▶ _Exercise brief_
Give the data again exactly as written, skipping any pictures.

▶ _Available data_

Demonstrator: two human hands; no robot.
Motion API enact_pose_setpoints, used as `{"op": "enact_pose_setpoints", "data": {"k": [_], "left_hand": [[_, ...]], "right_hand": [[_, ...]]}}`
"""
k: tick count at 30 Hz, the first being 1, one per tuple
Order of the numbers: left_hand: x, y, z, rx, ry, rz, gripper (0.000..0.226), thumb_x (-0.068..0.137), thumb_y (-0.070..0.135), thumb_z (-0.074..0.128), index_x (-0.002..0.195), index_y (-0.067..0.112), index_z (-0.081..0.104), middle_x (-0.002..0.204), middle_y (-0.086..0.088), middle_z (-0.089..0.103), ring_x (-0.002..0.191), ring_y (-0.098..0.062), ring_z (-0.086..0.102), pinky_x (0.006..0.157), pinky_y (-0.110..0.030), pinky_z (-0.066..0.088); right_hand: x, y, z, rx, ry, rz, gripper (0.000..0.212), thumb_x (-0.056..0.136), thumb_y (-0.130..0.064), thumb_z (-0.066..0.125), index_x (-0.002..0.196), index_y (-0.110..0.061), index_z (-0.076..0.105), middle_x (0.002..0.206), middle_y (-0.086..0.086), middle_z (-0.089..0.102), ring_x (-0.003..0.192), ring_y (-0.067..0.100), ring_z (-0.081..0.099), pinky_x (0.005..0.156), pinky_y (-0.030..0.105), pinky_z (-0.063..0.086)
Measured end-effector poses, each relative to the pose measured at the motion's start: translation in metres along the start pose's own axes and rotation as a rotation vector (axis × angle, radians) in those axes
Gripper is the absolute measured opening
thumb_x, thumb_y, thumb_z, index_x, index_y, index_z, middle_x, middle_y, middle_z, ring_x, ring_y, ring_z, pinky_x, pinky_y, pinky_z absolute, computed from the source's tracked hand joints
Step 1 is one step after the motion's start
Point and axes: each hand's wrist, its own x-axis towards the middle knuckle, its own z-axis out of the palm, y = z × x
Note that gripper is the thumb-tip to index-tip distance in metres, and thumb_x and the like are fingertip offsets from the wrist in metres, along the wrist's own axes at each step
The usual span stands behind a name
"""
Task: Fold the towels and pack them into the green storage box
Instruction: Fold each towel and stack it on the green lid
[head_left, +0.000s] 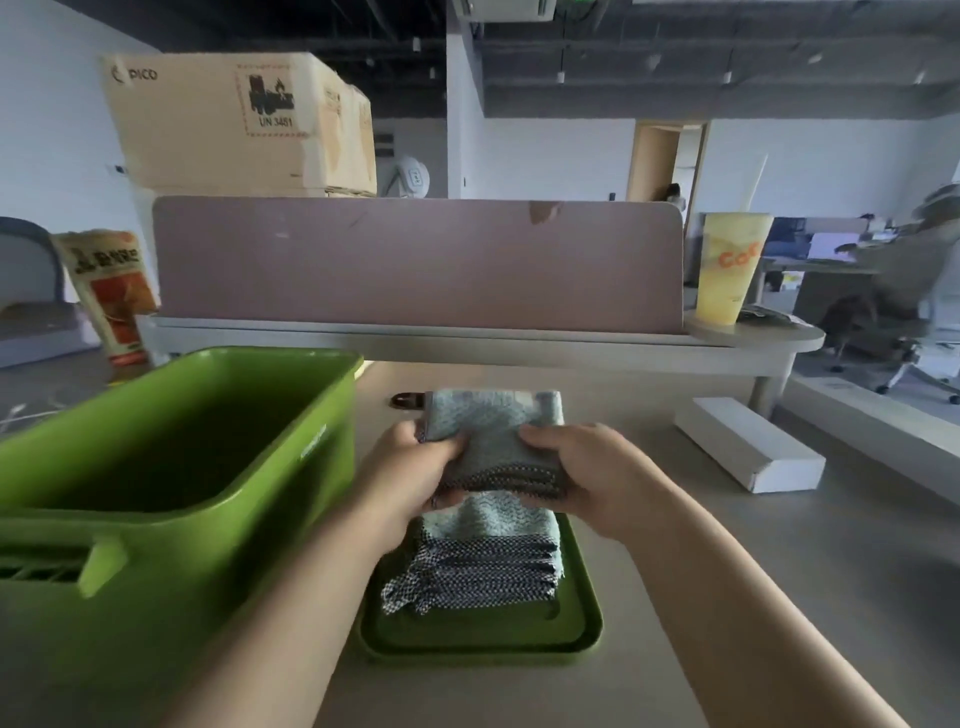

▶ _Output_
Demonstrator: two human hands; no robot.
Motion API enact_pose_setpoints, used as `{"op": "enact_pose_setpoints", "data": {"k": [_], "left_hand": [[_, ...]], "right_hand": [[_, ...]]}}`
"""
k: tick count at 30 Hz, the first being 1, one per tuple
Order of the numbers: left_hand: x, y, z, rx, ry, rz, gripper (0.000..0.226), thumb_x (-0.068..0.137), thumb_y (-0.070..0.135), thumb_z (-0.074..0.128), index_x (-0.002..0.195), index_y (-0.067..0.112), index_z (-0.081..0.104), middle_x (-0.002..0.204), middle_y (-0.086..0.088), middle_z (-0.089..0.103), ring_x (-0.002..0.191), ring_y (-0.098..0.062), ring_z (-0.086..0.102), pinky_x (0.006..0.157), pinky_y (-0.110..0.030), pinky_z (-0.066..0.088); right_hand: x, y, z, rx, ry, rz, gripper (0.000..0.212), thumb_x (-0.056..0.136), thumb_y (-0.130..0.064), thumb_z (-0.066..0.125), index_x (-0.002..0.196), index_y (-0.110..0.061), index_z (-0.076..0.105), middle_x (0.002..0.206), middle_y (-0.086..0.086), middle_z (-0.089..0.102), ring_x (-0.003..0.192), ring_y (-0.067..0.100), ring_z (-0.081..0.099), pinky_x (0.005..0.156), pinky_y (-0.030..0.105), pinky_z (-0.063..0.086)
Measured end-effector poses, each relative to the pose measured at the motion's start: translation in metres along the start pose's own axes and rotation as a rotation vector (axis × angle, radians) in those axes
Gripper is the absolute measured opening
thumb_x, thumb_y, thumb_z, index_x, index_y, index_z, middle_x, middle_y, middle_z, ring_x, ring_y, ring_z, pinky_x, pinky_y, pinky_z absolute, computed from the source's tracked hand joints
Step 1 is one step after the motion's start
Point and axes: each hand's wrist, its own x-axis towards the middle knuckle, its own z-axis out of the palm, y = z × x
Note that gripper is the thumb-tip to index-tip distance in metres, and thumb_x and the like are fingertip offsets from the wrist in metres, along the wrist's own axes at each step
The usual span stands behind a name
"""
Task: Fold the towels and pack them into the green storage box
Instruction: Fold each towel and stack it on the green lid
[head_left, +0.000s] 

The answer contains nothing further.